Questa ricerca di significato nel tempo, come momenti di tempo che danno significato al tempo, la Armino la esprime in una delle sue poesie più belle

 

Tempo verrà di un tempo

che sarà altro tempo.

Scorrerà, lasciando impronte

da percorrere a suo tempo,

dimentichi del tempo.

 

La poesia della Armino si presenta anche come una testimonianza di fede…  anzi dell’intelligenza della fede,  intesa come capacità di cogliere una parabola umana nel suo tendere, nel tempo, al vero senso della nostra esistenza. Intelligenza di fede, dunque, perché di fede è la tensione (la spada che trapassa, che giudica e che condanna), che si impone nelle sue poesie, dove al centro del suo pensiero, spesso, non c’è il male, ma la mancanza di bene e quindi la mancanza di significato.

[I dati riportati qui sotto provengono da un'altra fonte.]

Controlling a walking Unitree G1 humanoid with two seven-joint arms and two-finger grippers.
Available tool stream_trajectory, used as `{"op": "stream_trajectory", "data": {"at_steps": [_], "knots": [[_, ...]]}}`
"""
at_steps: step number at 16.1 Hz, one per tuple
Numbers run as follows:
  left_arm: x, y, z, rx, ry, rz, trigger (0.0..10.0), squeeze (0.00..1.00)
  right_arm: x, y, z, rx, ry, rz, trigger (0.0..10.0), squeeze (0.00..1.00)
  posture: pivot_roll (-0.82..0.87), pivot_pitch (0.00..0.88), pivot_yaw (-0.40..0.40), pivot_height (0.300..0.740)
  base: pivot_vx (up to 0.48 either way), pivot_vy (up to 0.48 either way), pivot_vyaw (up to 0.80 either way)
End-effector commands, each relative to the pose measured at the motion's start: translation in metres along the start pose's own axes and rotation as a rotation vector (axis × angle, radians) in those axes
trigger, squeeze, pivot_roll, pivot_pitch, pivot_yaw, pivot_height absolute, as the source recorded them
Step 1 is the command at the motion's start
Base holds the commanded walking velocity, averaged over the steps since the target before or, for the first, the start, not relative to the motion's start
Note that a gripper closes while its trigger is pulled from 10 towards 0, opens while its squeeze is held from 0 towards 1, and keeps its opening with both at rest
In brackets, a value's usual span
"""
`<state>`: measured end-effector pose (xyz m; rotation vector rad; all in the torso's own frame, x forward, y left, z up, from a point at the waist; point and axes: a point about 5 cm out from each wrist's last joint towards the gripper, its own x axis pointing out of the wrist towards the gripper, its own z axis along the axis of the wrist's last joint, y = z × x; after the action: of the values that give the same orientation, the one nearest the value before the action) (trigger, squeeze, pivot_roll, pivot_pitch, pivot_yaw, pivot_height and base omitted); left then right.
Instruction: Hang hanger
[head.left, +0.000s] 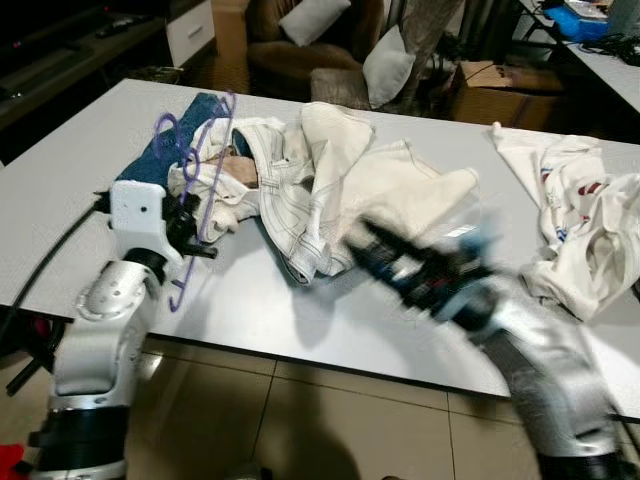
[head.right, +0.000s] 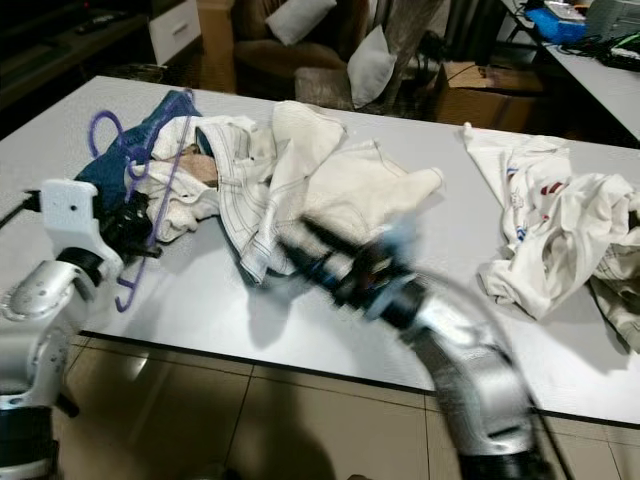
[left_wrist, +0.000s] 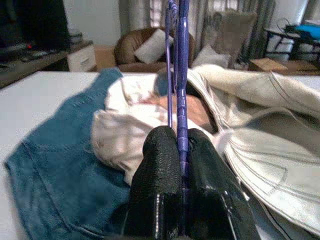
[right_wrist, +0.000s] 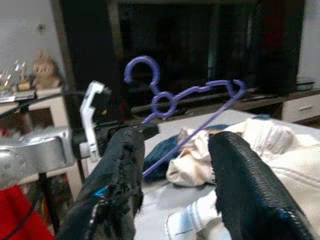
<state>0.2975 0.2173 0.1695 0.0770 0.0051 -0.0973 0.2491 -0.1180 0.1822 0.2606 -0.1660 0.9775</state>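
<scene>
Left gripper pinching purple hanger upright over clothes pile at table edge, right gripper spread wide nearby & blurred; risk: hanger snagging fabric or twisting in thin grip w/ fast swing.

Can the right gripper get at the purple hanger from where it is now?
Probably yes. The right gripper is open and faces the purple hanger, which the left gripper holds raised above the cream jacket. Nothing stands between them.
</scene>
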Motion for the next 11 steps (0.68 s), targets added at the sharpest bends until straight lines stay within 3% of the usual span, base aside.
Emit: {"op": "stream_trajectory", "data": {"at_steps": [1,2,3,4,7,8,9,11], "knots": [[0.003,0.005,0.015,0.003,-0.062,0.013,10.0,0.0,0.001,-0.004,0.001,-0.011,0.02,-0.037,10.0,1.0,-0.05,0.0,0.017,0.74,0.0,0.0,0.0],[0.006,0.011,0.015,0.008,-0.061,0.013,10.0,0.0,0.003,-0.005,-0.012,-0.06,0.109,-0.059,10.0,1.0,-0.07,0.0,0.033,0.74,0.0,0.0,0.0],[0.007,0.009,0.016,0.0,-0.069,-0.017,10.0,0.0,0.003,-0.003,-0.01,-0.047,0.093,-0.048,10.0,1.0,-0.07,0.0,0.033,0.74,0.0,0.0,0.0],[0.008,0.001,0.023,-0.028,-0.098,-0.114,10.0,0.0,0.002,-0.002,0.009,-0.006,0.007,-0.057,10.0,1.0,-0.06,0.0,0.023,0.74,0.0,0.0,0.0],[0.006,-0.013,0.037,-0.005,-0.108,-0.368,10.0,0.0,0.005,-0.013,0.05,-0.064,-0.094,-0.007,10.0,1.0,-0.05,0.0,0.017,0.74,0.0,0.0,0.0],[0.004,-0.018,0.043,0.083,-0.064,-0.564,10.0,0.0,0.005,-0.021,0.08,-0.182,-0.054,0.105,10.0,1.0,-0.05,0.0,0.019,0.74,0.0,0.0,0.0],[0.004,-0.018,0.043,0.083,-0.064,-0.564,10.0,0.0,0.005,-0.021,0.08,-0.182,-0.054,0.105,10.0,1.0,-0.05,0.0,0.019,0.74,0.0,0.0,0.0],[0.003,-0.019,0.05,0.188,-0.016,-0.711,10.0,0.0,0.001,-0.027,0.099,-0.31,0.078,0.215,10.0,1.0,-0.05,0.0,0.013,0.74,0.0,0.0,0.0]]}}
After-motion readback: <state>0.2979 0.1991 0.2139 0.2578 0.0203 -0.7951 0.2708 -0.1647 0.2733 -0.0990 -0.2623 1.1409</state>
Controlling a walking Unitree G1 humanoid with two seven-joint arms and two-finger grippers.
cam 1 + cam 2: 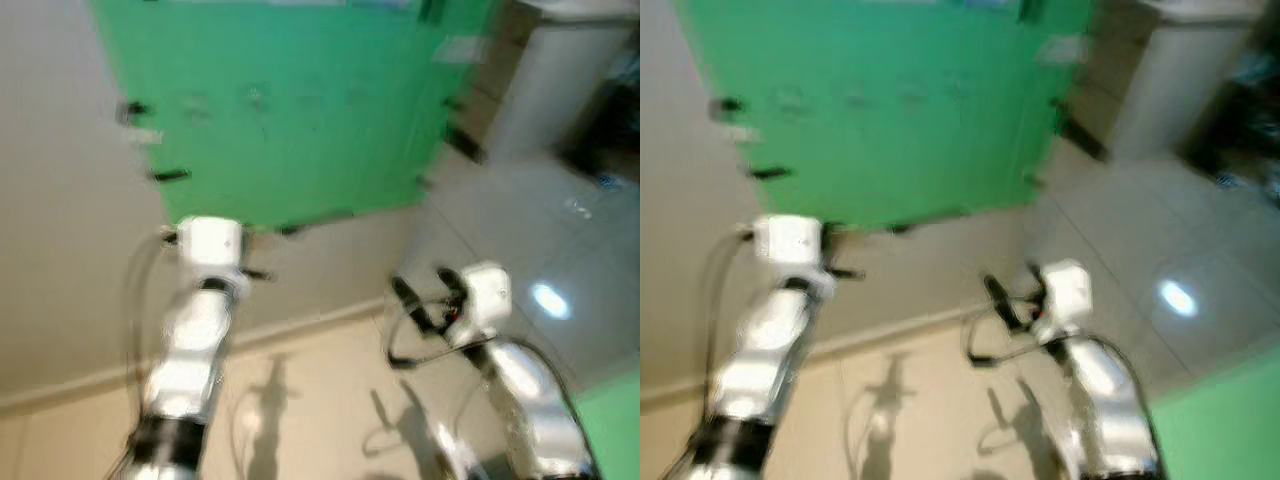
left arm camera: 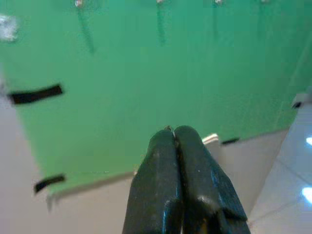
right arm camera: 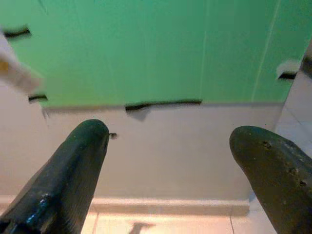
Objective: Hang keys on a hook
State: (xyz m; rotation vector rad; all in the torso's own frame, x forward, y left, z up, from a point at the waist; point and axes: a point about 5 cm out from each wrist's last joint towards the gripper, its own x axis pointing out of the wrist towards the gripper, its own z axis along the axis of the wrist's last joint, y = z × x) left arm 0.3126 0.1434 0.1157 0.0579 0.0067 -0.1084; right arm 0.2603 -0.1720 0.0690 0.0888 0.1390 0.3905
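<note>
Left gripper (image 2: 174, 132) has its two black fingers pressed right together with nothing visible between them, and it points at the green sheet (image 2: 146, 73) taped to the wall. Right gripper (image 3: 168, 146) is spread wide and empty, aimed at the bare wall just under the sheet's lower edge. Can't spot any keys, honestly. The hooks (image 2: 159, 2) are tiny pegs in a row along the top edge of the left wrist frame, well above the fingertips. I'd say find the keys first, then lift high and approach slowly, since the head views are blurry.
</note>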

Anche se, nelle sue poesie, c’è sempre spazio per una preghiera, con il desiderio di aprirsi a questa forma, questo volto, questa vita che ci fa andare avanti per “vivere” in un mondo che, anche se ci impone dei ritmi che superano i nostri limiti e le nostre “speranze”, non ci allontana mai dalla via della Salvezza.

 

Parlami, o Dio,

fa’ ch’io senta, forte, la tua voce

ora che, il buio non mi fa vedere,

ora che, sono priva di parole,

ora che il cuore tace,

ora che non so qual è la via,

ora che la speranza, non ha più una scia.